The Australian Institute of Health and Welfare (AIHW) today released a report card on the nation’s health, including an analysis of those most likely to be affected by COVID-19 and the country’s battle with obesity.
It says that while the virus has a serious effect on the elderly and anyone in very poor health, it also has a big impact on people who may not have been considered to be at the highest risk.
The new data, from the first four months of the pandemic in Australia, found the virus had wiped more than a decade of life expectancy from those who have died from the disease – stripping an average 17 years of life expectancy from every man to die from the disease and 14 years for every woman to die.
The report said:
- Younger Australians were more likely to be infected by COVID-19, but older people were more likely to die from the virus.
- The median age of death for people who caught coronavirus was 80.
- Men were more likely to die from the virus than women.
- Australians aged 20 to 29 had the highest number of infections; people aged over 70 had the lowest.
- Women aged 20 to 29 and 60 to 69 were the most likely among females to be infected, while men aged 60 to 79 were the most likely among males.
- Cases acquired overseas made up the bulk of infections in the study period.
- Three-quarters of infections picked up in Australia were from close contacts, with one in 10 cases involving an unknown contact.
As Australia struggles to control dozens of virus outbreaks – most of them in Victoria, which recorded 403 new cases to this morning, and New South Wales – the wearing of face masks is now mandatory in the lockdown areas in Melbourne and the Mitchell Shire.
AIHW deputy chief executive Matthew James said there was a perception that the majority of COVID-19 deaths were among people who did not have a long expected lifespan. However, the Australians who died had lost more years of their expected lifespan on average than those who had died of Australia’s three leading causes of death – coronary heart disease, dementia and stroke.
On the health of the nation generally, the AIHW reports that Australians are living longer. The life expectancy for males born from 2016–2018 was 80.7 years and 84.9 years for females – up from 55.2 and 58.8 years respectively for those born from 1901–1910. Australian males had the ninth highest and Australian females the seventh highest life expectancy at birth among the 36 OECD (Organisation for Economic Co-operation and Development) countries in 2018.
In terms of general health issues, first the good news.
The death rate from coronary heart disease has fallen 82 per cent since 1980, although it’s still our leading single cause of death.
About seven in 10 (69 per cent) people survived at least five years after a cancer diagnosis during 2012–2016 – an improvement from about five in 10 (51 per cent) people during 1987–1991.
An estimated 11.6 per cent of Australian adults (aged 18-plus) were daily smokers in 2019 – a decrease from 12.8 per cent in 2016, and 25 per cent in 1991.
And then the bad. Obesity is an escalating issue.
Australia has the fifth highest rate of obesity out of the 23 OECD countries for which data is available. In 2017–18, around two-thirds (67 per cent) of adults and one-quarter (25 per cent) of children and adolescents were overweight or obese.
Almost half of Australians (47 per cent, or more than 11 million) have a chronic condition such as heart disease, cancer, stroke, diabetes, arthritis, asthma or a mental health condition. Many – but not all – chronic conditions are largely preventable, said Mr James, by addressing risk factors such as tobacco smoking, high blood pressure and high blood cholesterol, insufficient physical activity, poor diet and nutrition and overweight and obesity.
The AIHW also reported on our health system.

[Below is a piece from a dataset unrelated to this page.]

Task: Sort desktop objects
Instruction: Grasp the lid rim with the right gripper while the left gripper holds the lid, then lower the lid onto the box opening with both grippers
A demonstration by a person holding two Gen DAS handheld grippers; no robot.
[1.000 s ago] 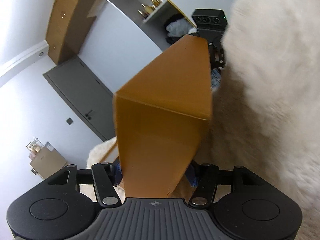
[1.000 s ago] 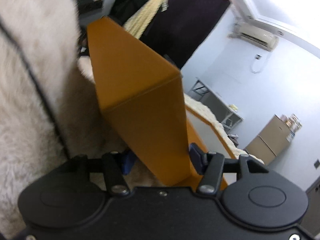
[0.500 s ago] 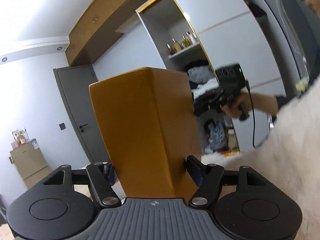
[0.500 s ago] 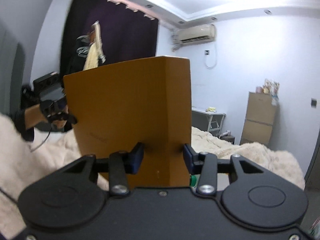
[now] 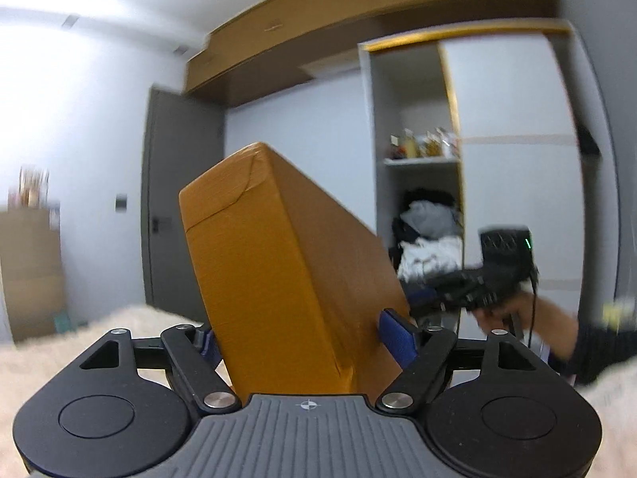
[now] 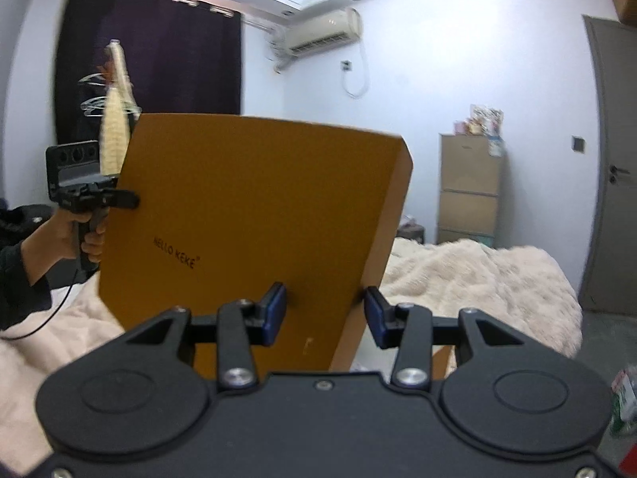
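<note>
1. Left gripper point(image 5: 304, 332): both blue pads press against the lower sides of the orange box point(image 5: 278, 279), one pad at each flank. The jaws are closed to the width of the box and grip it.
2. Orange box, left wrist view: it fills the centre of the frame, tilted with its top leaning toward the upper left. A taped seam shows on its upper end.
3. Right gripper point(image 6: 324, 316): the blue pads point(image 6: 274, 310) sit at the bottom edge of the orange box point(image 6: 254, 231). The left pad lies against the broad printed face; the right pad stands just beside the narrow edge. Whether both pads bear on the box cannot be told.
4. Orange box, right wrist view: it occupies the centre, upright with a slight lean, with small dark lettering on the broad face at centre left.
5. Background, right wrist view: a fluffy cream blanket point(image 6: 477, 275) lies at centre right, behind the box. An air conditioner point(image 6: 324, 36) hangs at upper centre.
6. Background, left wrist view: an open wardrobe point(image 5: 418, 159) stands at upper right and a grey door point(image 5: 175, 199) at centre left.
</note>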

It found that on an average day, Australians make 430,000 visits to general practitioners, fill 830,000 prescriptions under the Pharmaceutical Benefits Scheme and the Repatriation Pharmaceutical Benefits Scheme and there are 32,000 hospitalisations.
Over the past two decades, the health sector in Australia has grown faster than the rest of the economy, as well as the population.
“In the 20-year period to 2017–18, total health expenditure in Australia increased from $77.5 billion to $185.4 billion in real terms, and spending per person increased from $4200 to $7490,’ Mr James said.
“As a proportion of gross domestic product (GDP), health expenditure increased from 7.6 per cent in 1997–98 to a peak of 10.3 per cent in 2015–16. It has since declined to 10 per cent in 2017–18.”
Governments funded about two-thirds (68 per cent) of health spending in 2017–18, with funds primarily raised through tax revenue. As a proportion of tax revenue, health spending by governments represented 24 per cent in 2017–18, a decline from 26 per cent in 2016–17 (reflecting strong revenue growth in 2017–18).
Over the past five years, the proportion of health spending funded by individuals declined and in both 2016–17 and 2017–18, personal spending on health reflected less than 0.4 per cent of individual wealth, the lowest proportion since 2000–01.
Between 2014–15 and 2018–19, the total number of hospitalisations in Australia increased by an average of 3.3 per cent – faster than the average population growth of 1.6 per cent over the same period.
Given that many chronic health conditions are largely preventable, are we not taking our own health seriously enough?